Brasília, segundo destaca o professor, foi pensada como uma alternativa às cidades tradicionais, com suas ruas estreitas e congestionadas, falta de verde e de melhores condições sanitárias, visando a ser expressão de uma era industrial em processo de expansão global, na qual a circulação era priorizada e as diversas áreas ficavam fisicamente separadas, ou seja, espaços para moradia, trabalho e lazer, por exemplo. “Foi fortemente influenciada pelas cidades modernistas inovadoras concebidas pelo urbanista franco-suíço Le Corbusier, ou seja, uma solução mais horizontal da sua Ville Radieuse de Paris de 1931, entre as duas grandes guerras mundiais, consolidadas pela Carta de Atenas, de 1933.”

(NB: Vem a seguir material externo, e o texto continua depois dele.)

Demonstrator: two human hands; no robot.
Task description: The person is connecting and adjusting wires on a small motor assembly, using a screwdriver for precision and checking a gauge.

Para o professor da USP Bruno Padovano, “a parte planejada de Brasília trouxe ao urbanismo contemporâneo brasileiro um conjunto de experiências de grande valor na tentativa de organizar uma cidade da era industrial” – Foto: Acervo de Hugo Segawa

“O Plano Piloto do urbanista Lúcio Costa seguiu com inventividade os ditames do paradigma racionalista-funcionalista, inspirado pela ideia de constituir uma cidade-símbolo de um país que se industrializava. Juscelino Kubitschek, o então presidente da República, realizador da transferência da capital do Rio de Janeiro para o planalto no Cerrado, havia aberto a economia nacional às multinacionais que fabricavam automóveis, e seria ele mesmo vítima fatal de um acidente rodoviário”, completou o professor Padovano.

Apesar de reconhecer que há defeitos urbanísticos na cidade, muito voltada ao automóvel, Padovano considera que a sexagenária Brasília não deixa de inspirar os brasileiros com sua carga formal e espacial inovadora, especialmente para a época em que foi concebida. “Ela é o palco de alguns dos principais monumentos do indiscutível gênio da arquitetura brasileira Oscar Niemeyer, na época um grande colaborador de Lúcio Costa. Juntos, eles fizeram história.”